### Task inputs
☆ ☆ ☆

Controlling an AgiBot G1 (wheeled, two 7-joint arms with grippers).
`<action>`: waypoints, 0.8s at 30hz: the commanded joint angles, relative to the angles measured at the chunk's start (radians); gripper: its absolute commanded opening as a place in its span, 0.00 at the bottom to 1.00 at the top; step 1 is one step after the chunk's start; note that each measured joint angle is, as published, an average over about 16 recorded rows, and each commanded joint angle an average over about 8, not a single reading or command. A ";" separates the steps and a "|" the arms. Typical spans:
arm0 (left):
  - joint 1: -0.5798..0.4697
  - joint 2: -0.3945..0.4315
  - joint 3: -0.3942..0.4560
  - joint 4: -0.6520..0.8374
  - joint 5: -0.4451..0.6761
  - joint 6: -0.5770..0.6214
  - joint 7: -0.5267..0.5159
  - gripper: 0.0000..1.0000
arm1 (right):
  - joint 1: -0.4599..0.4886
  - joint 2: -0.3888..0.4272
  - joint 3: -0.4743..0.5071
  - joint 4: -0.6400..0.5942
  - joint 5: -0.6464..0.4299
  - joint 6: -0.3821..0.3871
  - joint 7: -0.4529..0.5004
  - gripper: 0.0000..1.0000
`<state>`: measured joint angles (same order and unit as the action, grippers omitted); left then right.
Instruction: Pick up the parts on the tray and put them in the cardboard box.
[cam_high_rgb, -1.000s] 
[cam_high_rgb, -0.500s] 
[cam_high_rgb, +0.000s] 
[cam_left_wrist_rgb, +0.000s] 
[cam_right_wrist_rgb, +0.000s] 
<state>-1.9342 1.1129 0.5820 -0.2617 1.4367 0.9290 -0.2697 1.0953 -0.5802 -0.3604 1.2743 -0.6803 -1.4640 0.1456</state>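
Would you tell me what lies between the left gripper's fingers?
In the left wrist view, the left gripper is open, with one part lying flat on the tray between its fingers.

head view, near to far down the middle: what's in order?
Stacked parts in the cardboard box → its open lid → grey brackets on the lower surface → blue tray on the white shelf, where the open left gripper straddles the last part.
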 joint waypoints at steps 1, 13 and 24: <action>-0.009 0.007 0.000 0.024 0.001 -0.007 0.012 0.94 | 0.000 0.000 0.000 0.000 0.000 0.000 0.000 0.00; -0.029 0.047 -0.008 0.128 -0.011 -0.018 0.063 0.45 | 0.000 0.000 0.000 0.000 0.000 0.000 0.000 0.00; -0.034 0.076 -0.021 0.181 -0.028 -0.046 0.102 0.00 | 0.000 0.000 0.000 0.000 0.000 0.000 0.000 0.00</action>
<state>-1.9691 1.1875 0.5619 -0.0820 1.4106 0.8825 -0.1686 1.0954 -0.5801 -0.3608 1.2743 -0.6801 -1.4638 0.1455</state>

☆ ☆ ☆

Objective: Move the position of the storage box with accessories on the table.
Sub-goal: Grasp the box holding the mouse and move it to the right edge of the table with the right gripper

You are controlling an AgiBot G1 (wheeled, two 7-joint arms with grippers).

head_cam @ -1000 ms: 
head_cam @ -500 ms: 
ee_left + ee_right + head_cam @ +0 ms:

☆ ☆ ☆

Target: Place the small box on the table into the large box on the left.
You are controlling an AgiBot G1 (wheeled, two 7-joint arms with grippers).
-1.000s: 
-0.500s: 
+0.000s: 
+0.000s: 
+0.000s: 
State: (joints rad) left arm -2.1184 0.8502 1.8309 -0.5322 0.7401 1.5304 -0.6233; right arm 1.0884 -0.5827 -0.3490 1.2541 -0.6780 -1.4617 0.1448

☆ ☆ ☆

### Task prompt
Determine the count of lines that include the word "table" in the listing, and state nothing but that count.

### Response below
3